Exercise goal:
Using the records below, transcribe word for word the stretch from the line that contains "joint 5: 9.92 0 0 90" through the line that contains "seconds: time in", both end lines included, and nothing else.

Material supplied:
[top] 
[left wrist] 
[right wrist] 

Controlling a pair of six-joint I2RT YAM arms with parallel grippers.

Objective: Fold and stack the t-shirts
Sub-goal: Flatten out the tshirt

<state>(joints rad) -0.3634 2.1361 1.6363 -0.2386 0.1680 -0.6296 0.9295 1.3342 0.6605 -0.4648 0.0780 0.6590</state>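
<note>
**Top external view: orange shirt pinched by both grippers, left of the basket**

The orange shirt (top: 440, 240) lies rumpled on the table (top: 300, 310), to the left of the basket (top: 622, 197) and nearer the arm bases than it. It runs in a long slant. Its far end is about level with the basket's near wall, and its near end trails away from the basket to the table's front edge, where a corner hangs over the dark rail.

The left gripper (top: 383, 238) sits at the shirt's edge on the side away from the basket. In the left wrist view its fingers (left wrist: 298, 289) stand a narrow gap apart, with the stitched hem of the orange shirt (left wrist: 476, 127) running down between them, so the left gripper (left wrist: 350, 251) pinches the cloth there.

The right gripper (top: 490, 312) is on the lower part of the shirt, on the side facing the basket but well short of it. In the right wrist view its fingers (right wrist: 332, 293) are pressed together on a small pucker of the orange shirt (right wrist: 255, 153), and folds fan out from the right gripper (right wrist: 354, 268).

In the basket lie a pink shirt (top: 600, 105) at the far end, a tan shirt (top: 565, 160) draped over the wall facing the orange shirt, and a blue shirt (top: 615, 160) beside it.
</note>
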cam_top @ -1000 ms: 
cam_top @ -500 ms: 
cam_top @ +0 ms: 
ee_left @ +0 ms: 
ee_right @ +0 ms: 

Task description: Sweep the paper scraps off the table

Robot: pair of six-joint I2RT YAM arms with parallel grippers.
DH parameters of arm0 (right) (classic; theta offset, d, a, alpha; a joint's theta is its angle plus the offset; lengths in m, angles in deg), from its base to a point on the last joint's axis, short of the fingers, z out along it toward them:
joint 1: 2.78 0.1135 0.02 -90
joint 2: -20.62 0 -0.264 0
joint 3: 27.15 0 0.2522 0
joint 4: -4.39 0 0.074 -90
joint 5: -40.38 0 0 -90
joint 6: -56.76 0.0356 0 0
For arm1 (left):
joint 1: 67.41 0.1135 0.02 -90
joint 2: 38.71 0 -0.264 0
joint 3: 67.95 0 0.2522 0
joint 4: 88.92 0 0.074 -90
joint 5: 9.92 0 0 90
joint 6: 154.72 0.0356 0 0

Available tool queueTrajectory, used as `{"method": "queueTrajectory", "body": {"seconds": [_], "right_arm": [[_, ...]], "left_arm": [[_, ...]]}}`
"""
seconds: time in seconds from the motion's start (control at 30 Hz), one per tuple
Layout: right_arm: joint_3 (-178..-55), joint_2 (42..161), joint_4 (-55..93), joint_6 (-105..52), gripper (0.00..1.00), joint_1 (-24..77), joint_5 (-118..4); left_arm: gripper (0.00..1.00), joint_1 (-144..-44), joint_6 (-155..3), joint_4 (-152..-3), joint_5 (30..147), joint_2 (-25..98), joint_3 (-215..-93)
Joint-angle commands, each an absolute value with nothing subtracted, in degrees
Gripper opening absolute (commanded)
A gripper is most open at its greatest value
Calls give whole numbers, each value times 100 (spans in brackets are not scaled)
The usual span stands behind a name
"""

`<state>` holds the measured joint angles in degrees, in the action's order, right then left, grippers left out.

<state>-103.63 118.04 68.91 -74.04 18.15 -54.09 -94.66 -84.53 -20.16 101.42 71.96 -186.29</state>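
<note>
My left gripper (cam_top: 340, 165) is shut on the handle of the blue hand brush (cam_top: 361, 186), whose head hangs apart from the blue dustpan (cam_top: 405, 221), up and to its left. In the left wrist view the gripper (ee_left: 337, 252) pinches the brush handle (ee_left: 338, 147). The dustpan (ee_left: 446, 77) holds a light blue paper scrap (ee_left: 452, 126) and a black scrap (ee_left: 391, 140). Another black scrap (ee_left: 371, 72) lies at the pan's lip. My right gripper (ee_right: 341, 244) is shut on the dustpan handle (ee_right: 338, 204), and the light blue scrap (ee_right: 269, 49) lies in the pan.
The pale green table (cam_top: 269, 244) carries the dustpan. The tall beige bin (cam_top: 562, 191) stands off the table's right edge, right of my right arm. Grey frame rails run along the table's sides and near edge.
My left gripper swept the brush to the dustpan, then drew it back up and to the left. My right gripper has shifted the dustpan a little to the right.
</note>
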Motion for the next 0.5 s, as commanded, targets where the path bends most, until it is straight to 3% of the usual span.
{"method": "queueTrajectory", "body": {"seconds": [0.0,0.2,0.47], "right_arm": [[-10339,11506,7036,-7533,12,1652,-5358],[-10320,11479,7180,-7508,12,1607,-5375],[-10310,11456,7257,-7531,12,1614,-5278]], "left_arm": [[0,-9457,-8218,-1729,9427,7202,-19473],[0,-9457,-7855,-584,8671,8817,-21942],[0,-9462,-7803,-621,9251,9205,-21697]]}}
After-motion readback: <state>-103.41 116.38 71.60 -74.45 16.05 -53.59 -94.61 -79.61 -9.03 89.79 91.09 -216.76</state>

Task result:
joint 5: 9.92 0 0 90
joint 6: 154.72 0.0356 0 0

Available tool queueTrajectory, used as `{"method": "queueTrajectory", "body": {"seconds": [_], "right_arm": [[_, ...]], "left_arm": [[_, ...]]}}`
"""
seconds: time in seconds from the motion's start (control at 30 Hz), one per tuple

No other output is expected for this exercise.